What follows are some timings obtained on the authors's system, and by no means they claim to be exact, absolute or reproducible: your mileage may vary.

Date: 15 June 2013

Hardware: Intel Core-i5 750 @4.0 GHz (quad-core), 16GB RAM

Software: Debian GNU/Linux 7.0 (x86_64), SBCL 1.1.8 (x86_64), STMX 1.3.2

Results for MAINBOARD benchmark: nil

Results for MEMBOARD benchmark: nil

Analysis and comments

With 4+ threads on a quad-core machine, STMX delivers up to 95-105% performance improvement with respect to single-threaded code on this benchmark (the peak performance ratio is 1257.0 / 614.8 = 2.044 = 204.4% on the MEMBOARD workload with 5 threads). Good, but still far from the theorical maximum of 300% improvement, i.e. quadruple speed. Quite unexpectedly, the peak performance is not reached by using one thread per core, but depends on the workload. In the two workloads shown above, the peak is reached respectively at 10 and 5 threads.

This is encouraging. After many research papers discussing and analyzing the overhead imposed by software transactional memory, and looking for optimizations to reduce such overhead, the performance penalty of STMX transactions is quite small - at least on this benchmark.

The optimized locking code running on the same quad-code machine delivers up to 125-155% performance improvement with respect to single-threaded code (the peak performance ratio is 996.0 / 388.1 = 2.566 = 256.6% on the MEMBOARD workload with 10 threads). Better than transactions, but still far from quadruple speed.

This means that Lee-STMX benchmark, even after the modifications that introduced the Hadlock routing algorithm, is almost read-only: writes to shared/transactional memory are very few and grouped together, and it spends large amounts of time without writing at all to shared/transactional memory. For this reason the performance results risk having limited significance, since most of the time is actualy spent outside transactions. On the other hand, also the optimized locking code takes advantage heavily of this unbalance, to the point of being implemented with unlocked reads and a global write lock (plus some tricks borrowed by transactions to handle inconsistent reads and failures).

Summary

Lee-STMX is a benchmark for software transactional memory aiming at implementing a realistic workload.
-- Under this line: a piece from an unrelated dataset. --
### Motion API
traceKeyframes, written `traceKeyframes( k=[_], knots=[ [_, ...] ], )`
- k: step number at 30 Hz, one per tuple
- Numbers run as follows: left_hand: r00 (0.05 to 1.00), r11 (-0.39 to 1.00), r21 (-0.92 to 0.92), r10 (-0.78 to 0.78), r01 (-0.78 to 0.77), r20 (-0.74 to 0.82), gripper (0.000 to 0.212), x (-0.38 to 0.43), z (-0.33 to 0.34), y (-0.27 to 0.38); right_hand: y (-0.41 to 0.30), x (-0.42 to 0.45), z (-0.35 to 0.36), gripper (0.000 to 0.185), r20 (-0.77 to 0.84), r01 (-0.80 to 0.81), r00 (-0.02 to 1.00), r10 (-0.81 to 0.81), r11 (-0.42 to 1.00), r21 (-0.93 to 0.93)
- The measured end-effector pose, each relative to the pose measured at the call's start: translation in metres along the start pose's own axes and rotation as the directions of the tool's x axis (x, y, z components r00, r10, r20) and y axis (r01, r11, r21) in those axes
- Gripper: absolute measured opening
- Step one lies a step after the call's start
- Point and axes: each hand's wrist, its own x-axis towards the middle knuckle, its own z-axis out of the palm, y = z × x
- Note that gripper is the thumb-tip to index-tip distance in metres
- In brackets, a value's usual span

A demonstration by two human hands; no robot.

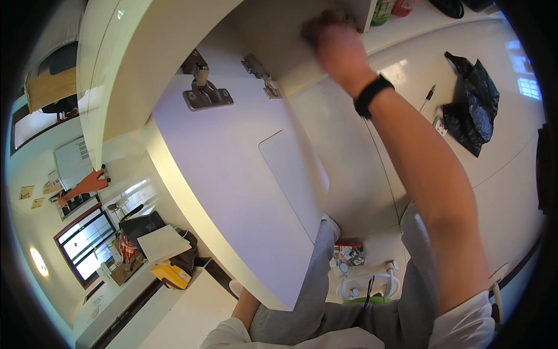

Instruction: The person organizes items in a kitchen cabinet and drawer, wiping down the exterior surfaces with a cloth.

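My right hand [342, 48] is raised to the cabinet's inner panel [287, 35], close to the end of an upright divider [369, 17]. It is blurred, and its fingers lie in shadow against something dark, so what they hold is unclear. A black band circles that wrist. Below stands a white cabinet door [226, 161], swung out on two metal concealed hinges, a near hinge [207, 94] and a far hinge [263, 76]. At the door's lower end my left forearm [246, 307] runs behind the door edge, which hides most of the left hand.
On the white desk top to the right lie a crumpled black plastic bag [473, 104], a pen [428, 99] and a small metal piece [440, 125]. Green [383, 11] and red bottles [404, 6] stand on the shelf. A yellow box [172, 275] sits at lower left.
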Motion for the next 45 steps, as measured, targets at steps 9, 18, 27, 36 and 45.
traceKeyframes(
  k=[9, 18, 27, 36, 45],
  knots=[
    [0.63, 0.621, 0.367, 0.768, -0.692, -0.113, 0.054, 0.092, -0.02, 0.058, -0.01, 0.026, 0.002, 0.027, 0.138, -0.123, 0.984, 0.115, 0.991, 0.053],
    [0.337, 0.294, 0.508, 0.941, -0.81, -0.007, 0.066, 0.147, -0.021, 0.097, -0.008, 0.034, 0.017, 0.024, -0.123, 0.112, 0.987, -0.102, 0.99, 0.081],
    [0.168, -0.009, 0.442, 0.918, -0.897, 0.36, 0.074, 0.174, -0.027, 0.147, -0.038, -0.035, 0.034, 0.018, -0.21, 0.26, 0.946, -0.245, 0.965, 0.045],
    [0.038, -0.053, 0.056, 0.297, -0.997, 0.954, 0.045, 0.228, -0.008, 0.251, -0.037, -0.038, 0.03, 0.024, -0.229, 0.328, 0.926, -0.301, 0.941, 0.088],
    [0.096, 0.041, 0.091, 0.119, -0.995, 0.988, 0.049, 0.231, 0.021, 0.276, -0.035, -0.044, 0.032, 0.022, -0.215, 0.297, 0.939, -0.268, 0.948, 0.115]
  ],
)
STMX shows good performance on it: 95-105% better than single-threaded code on a quad-core machine, yet behind highly optimized locking code, which shows 125-155% better performance than single-threaded code.
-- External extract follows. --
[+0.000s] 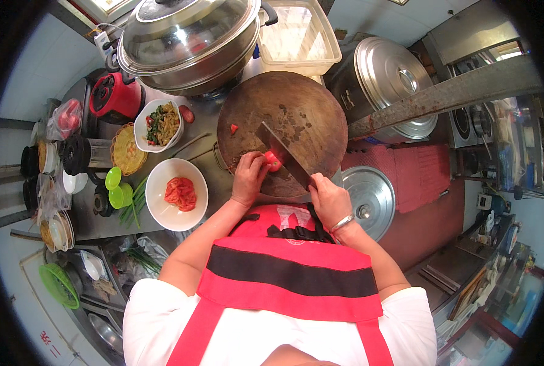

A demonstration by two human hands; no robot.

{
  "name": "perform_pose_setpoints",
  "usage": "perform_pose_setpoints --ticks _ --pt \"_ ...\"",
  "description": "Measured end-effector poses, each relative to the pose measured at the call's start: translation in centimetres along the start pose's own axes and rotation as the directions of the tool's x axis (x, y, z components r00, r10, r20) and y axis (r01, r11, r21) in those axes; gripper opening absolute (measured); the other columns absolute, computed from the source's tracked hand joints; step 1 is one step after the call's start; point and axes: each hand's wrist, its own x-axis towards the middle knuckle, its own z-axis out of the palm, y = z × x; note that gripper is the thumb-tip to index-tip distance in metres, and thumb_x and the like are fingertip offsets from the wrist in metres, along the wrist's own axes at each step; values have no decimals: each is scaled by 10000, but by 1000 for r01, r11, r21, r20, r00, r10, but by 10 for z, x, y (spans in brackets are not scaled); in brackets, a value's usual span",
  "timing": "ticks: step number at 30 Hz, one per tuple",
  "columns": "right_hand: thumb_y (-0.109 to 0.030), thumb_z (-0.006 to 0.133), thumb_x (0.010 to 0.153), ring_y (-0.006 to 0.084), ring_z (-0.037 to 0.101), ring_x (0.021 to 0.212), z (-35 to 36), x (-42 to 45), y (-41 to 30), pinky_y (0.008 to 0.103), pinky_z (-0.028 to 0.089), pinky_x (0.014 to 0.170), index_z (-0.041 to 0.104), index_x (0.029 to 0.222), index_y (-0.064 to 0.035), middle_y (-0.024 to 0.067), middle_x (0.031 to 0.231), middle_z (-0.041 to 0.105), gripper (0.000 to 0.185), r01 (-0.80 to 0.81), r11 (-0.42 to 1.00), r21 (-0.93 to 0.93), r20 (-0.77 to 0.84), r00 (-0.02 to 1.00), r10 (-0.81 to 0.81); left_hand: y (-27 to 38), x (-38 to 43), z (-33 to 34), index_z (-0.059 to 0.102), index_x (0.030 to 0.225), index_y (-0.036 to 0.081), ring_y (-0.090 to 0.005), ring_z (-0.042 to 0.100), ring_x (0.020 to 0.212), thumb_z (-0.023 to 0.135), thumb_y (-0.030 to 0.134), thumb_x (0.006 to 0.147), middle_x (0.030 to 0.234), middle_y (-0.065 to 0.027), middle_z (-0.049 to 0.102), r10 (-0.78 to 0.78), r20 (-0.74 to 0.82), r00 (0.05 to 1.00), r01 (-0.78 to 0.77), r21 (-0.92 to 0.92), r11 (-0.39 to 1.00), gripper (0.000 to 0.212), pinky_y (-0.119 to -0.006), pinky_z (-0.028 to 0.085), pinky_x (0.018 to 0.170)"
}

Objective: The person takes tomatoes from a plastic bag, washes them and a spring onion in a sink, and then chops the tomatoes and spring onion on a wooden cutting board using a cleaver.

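A round wooden chopping block [299,110] stands before me. On its near edge my left hand [250,177] holds a tomato [272,161] with bent fingers. The handle of a cleaver [283,154] is in my right hand [330,199]; its broad blade stands right beside the tomato, on the right, and whether it touches or cuts in I cannot tell. A small red tomato piece [234,129] lies on the block's left part. Left of the block, a white bowl [154,206] holds cut tomato [180,194].
A lidded steamer pot [189,68] and a plastic tub [299,61] stand behind. Further left are a bowl of cooked vegetables [163,126], chopsticks [190,144], green onions [137,203] and green cups [120,194]. A large lidded steel pot [391,78] stands right.
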Motion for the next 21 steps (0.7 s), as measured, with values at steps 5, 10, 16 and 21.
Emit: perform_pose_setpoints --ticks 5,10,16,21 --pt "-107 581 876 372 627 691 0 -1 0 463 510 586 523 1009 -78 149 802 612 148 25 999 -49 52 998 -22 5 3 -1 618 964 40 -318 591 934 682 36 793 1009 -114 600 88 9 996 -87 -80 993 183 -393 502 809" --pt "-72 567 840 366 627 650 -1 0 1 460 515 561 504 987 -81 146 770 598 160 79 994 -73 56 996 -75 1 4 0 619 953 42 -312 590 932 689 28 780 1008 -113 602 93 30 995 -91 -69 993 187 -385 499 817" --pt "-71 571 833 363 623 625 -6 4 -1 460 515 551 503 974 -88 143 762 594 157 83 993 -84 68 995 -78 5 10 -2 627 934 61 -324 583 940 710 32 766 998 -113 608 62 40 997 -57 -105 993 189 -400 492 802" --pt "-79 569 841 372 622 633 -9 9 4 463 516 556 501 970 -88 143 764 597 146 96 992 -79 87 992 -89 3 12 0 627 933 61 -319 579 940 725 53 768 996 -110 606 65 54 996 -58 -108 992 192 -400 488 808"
Quite unfortunately, Lee-STMX was found to have a strongly unbalanced workload: it contains a high number of transactioanl memory reads (actually executed outside transactions), but very few and grouped transactional memory writes.

Since there are no obviously tunable parameters to change the ratio of reads and writes, nor to change the ratio of time spent inside and outside transactions, STMX author recommends further benchmarking to validate STMX performance on workloads with more transactional writes and more time spent inside transactions.

Legal

Lee-STMX is released under the terms of the BSD license.

STMX is released under the terms of the Lisp Lesser General Public License, known as the LLGPL.